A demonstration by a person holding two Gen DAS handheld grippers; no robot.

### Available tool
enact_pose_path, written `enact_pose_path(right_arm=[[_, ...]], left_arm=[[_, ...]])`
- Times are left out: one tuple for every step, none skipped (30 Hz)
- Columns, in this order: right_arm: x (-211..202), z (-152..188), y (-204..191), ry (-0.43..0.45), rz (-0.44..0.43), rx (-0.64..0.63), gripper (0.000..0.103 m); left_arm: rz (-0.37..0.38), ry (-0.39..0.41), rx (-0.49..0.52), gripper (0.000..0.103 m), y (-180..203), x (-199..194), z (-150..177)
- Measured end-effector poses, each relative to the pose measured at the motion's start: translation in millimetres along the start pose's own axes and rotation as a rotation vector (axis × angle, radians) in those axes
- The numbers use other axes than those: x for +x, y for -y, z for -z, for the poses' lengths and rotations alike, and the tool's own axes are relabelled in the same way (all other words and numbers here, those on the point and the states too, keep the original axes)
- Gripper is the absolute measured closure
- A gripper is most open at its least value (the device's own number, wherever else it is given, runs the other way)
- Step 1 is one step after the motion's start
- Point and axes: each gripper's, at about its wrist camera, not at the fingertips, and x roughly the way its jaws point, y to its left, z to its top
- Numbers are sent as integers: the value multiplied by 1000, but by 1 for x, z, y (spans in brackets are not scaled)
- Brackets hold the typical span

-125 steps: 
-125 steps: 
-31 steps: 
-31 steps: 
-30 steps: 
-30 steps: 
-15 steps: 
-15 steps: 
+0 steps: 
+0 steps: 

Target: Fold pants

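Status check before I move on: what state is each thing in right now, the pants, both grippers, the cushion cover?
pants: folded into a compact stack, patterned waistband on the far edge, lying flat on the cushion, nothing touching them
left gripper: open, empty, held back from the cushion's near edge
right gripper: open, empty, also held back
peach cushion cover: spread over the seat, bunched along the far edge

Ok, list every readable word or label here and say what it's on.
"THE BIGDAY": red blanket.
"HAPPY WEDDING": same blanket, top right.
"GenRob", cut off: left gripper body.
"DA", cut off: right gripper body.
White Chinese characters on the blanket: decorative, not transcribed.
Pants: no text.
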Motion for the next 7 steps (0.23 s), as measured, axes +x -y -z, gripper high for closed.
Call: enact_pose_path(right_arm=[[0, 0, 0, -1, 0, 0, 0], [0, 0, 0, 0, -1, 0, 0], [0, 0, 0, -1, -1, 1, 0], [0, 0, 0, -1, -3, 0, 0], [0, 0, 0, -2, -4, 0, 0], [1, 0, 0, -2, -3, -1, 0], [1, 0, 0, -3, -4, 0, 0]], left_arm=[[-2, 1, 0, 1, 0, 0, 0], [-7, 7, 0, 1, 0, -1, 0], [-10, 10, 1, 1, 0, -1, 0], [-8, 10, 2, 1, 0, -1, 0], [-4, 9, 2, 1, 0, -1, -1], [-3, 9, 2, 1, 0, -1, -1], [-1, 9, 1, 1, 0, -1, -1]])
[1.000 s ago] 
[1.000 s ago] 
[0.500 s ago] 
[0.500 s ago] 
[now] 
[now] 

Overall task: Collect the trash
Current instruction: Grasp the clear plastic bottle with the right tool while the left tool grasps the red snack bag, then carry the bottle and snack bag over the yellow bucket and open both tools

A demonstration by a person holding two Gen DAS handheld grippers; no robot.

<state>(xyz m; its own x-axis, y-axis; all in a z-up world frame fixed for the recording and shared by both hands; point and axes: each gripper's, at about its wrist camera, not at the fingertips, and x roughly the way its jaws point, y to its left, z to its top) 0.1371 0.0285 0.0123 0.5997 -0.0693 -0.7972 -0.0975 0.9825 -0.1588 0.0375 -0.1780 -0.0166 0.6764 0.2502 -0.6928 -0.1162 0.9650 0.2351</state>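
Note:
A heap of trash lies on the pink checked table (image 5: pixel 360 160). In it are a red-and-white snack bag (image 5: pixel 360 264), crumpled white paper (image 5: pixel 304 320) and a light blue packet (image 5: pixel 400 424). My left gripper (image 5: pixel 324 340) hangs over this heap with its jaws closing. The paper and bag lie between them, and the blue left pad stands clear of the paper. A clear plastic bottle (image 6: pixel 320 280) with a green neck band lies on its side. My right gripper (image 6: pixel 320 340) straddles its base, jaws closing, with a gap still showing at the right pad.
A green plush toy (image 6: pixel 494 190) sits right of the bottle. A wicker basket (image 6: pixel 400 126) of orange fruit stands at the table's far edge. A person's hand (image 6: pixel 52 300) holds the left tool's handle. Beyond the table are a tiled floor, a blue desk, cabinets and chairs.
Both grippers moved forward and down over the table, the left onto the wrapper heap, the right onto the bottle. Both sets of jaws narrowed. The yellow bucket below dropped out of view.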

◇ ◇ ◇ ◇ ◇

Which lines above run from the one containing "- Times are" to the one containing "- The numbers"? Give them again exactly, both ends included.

- Times are left out: one tuple for every step, none skipped (30 Hz)
- Columns, in this order: right_arm: x (-211..202), z (-152..188), y (-204..191), ry (-0.43..0.45), rz (-0.44..0.43), rx (-0.64..0.63), gripper (0.000..0.103 m); left_arm: rz (-0.37..0.38), ry (-0.39..0.41), rx (-0.49..0.52), gripper (0.000..0.103 m), y (-180..203), x (-199..194), z (-150..177)
- Measured end-effector poses, each relative to the pose measured at the motion's start: translation in millimetres along the start pose's own axes and rotation as a rotation vector (axis × angle, radians) in those axes
- The numbers use other axes than those: x for +x, y for -y, z for -z, for the poses' lengths and rotations alike, and the tool's own axes are relabelled in the same way (all other words and numbers here, those on the point and the states too, keep the original axes)

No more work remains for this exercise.